▶ What you need to do
Note each line in the data holding the string "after" and report it.

▶ Input data

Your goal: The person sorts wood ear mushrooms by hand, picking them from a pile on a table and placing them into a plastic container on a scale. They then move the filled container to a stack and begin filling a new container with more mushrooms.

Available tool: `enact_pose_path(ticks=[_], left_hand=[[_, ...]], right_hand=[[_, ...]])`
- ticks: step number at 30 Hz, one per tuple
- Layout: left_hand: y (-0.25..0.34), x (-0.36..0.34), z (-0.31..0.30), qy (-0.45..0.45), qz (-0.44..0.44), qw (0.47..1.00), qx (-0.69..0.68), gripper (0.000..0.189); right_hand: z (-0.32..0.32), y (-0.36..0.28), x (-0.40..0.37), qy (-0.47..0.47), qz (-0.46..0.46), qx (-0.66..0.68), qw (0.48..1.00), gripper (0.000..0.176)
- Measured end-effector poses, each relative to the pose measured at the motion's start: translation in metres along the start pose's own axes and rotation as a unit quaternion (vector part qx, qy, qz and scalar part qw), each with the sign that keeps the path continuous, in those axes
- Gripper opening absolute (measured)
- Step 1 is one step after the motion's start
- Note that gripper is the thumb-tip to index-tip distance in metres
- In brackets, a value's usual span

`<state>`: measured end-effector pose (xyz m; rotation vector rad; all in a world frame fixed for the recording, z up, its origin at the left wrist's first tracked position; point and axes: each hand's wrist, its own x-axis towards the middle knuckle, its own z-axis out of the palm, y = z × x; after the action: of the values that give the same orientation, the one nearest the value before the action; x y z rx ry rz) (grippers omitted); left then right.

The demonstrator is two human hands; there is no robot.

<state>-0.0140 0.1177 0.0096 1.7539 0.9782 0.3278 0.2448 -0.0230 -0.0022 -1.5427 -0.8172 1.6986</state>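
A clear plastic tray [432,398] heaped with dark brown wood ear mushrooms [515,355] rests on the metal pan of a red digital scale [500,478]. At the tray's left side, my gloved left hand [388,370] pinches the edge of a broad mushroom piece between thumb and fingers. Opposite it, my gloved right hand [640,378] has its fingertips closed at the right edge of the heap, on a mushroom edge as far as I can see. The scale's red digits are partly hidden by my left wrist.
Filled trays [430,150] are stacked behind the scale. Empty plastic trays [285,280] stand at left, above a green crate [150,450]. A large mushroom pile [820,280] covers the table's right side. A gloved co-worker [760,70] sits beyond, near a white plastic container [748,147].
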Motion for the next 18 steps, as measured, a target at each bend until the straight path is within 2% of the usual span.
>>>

▶ Reply
- Step 1 is one step after the motion's start
`<state>`: measured end-effector pose (xyz m; rotation vector rad; all in a world frame fixed for the recording, z up, its origin at the left wrist's first tracked position; point and axes: each hand's wrist, its own x-axis towards the middle knuckle, its own z-axis out of the palm, y = z × x; after the action: of the values that give the same orientation, the one nearest the value before the action; x y z rx ry rz) (grippers omitted); left then right.

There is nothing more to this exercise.